Slept in a little later Saturday morning but made it on time to "Mixing Media: Print Film, TV--Authors Who Write in Multiple Media Platforms" with a fantastic bunch starting with the fantastic moderator Ellen Byron, Ann Cleeves, Gregg Hurwitz, John Sheppird, and Thomas Perry. Each of them have been involved with the process of either turning their book into TV or features or writing screenplays. Ann Cleeves said something interesting about the power of readers when asked if she ever personally wanted to translate her Vera books into screenplay format. She much preferred to keep them separate animals because they were. "Reading is much more creative then we give it credit for," she said. Each reader creates the play in their minds and she didn't want to disrupt that. There's a huge difference between print and play, much must be changed.

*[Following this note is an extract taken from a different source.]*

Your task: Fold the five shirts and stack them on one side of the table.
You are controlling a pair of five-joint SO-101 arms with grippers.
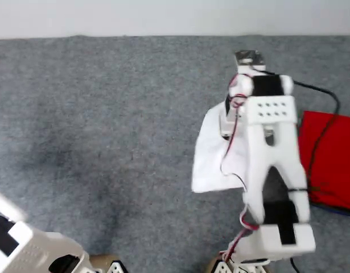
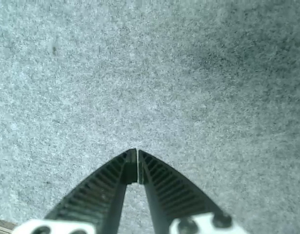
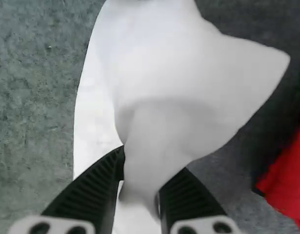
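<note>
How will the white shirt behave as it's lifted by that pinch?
Probably floppy: the white shirt drapes and creases from the right hand. Likely light, since one pinch holds it. It may drag on the grey table cover.

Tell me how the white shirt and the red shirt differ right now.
The white shirt is pinched in the right gripper, part of it drawn up; the red shirt lies flat, with no gripper on it. The white shirt is rumpled; the red shirt looks smooth, with a black cable across it. Both rest on the grey table.
</note>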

Writing a novel might be a solitary art form, but as Greg Hurwitz put it, a "script is an invitation to collaborate." Not only with other screen writers, but with producer and director. It's about the practicalities of putting together the live action from the written word. And Thomas Perry elaborated on this point when he suggested that you "take notes from smart people." Those you work with in Hollywood will give you "notes," suggestions, and it's a good idea to listen since they understand how much it all costs and the practicality of what needs to happen. Though Hurwitz advises not to take the notes themselves literally but to "excavate beneath the tectonics" of what the director and producer are trying to tell you.
They also mentioned a newish marketing category; "New Adult," a slightly older version of "Young Adult." These are the Young Adults that have graduated upwardly to their first job, first house, first truly adult experiences and there are books marketing to this demographic.
Then it was back to my room for a spot of much-needed writing. However, what I thought would be a simple, quiet time turned into a Preston Sturges scene. First the maid showed up. That's fine. I've worked on writing while a maid did her job around me. But I also decided to call downstairs to the front desk since some of our TV channels kept on cutting out. So they sent a man up, the world's second oldest man. An asthmatic man at that, wheezing and coughing as he did this and that with the cable and whatnot. But it still wasn't working so he called for help. I expected some young guy to pop up here. But the worlds first oldest man showed up, and they were both hard of hearing so they couldn't hear what the other was saying. I was trying to write while the conversation was going on behind me: "So I changed the cable." "Might be a good idea to change the cable." "I think I should probably replace the card." "You know what you should try? Changing the card." And it when on like that. Meanwhile, because I propped the door open, the security guy stopped by to see that everything was okay. "Come on in, it's a party," I said. Finally it was all fixed and we received free breakfast passes for our inconvenience. So that worked out!
So, still trying to write I eventually emerged again--late--to the panel called "Sex.Sex, Sex--Discuss: How Much Sex in Mysteries is Too Much?" which, you can imagine was a pretty amusing panel, especially when panelists David Corbett, L.J. Sellers, Caroline Todd, and Simon Wood were asked by moderator Jess Lourey to read excerpts of bad sex writing. Some good advice if you choose to include sex scenes:
- It must make sense--that it's all physically possible
- Don't destroy the universe ("the worlds collided in a blazing glory of suns exploding...")
- Don't use metaphor ("His turgid rod of iron...")
- And Don't do it in real time ("First he walked into the room and dimmed the lights. Next he slowly unbuttoned his shirt, first the top button...")
A good time was had by all. Too good. (Was it good for you?)
And then the interview with Toastmaster Catriona McPherson. A very funny Scottish lady with a work ethic like you wouldn't believe, and miles of awards.
After that we had a lull before the banquet where Craig and I had to arrive early to set up my hosted table.
My tablemates were good sports in wearing their crowns.
Everyone got a little castle filled with goodies, a crown, and a goblet.
We had a raffle to give away two books and an audiobook.
And there was much toasting, "huzzahing," and cheer. Thank you all for sitting with us.
So that concludes my Left Coast Crime attendance. We will be leaving early-ish tomorrow. And then back to the grind.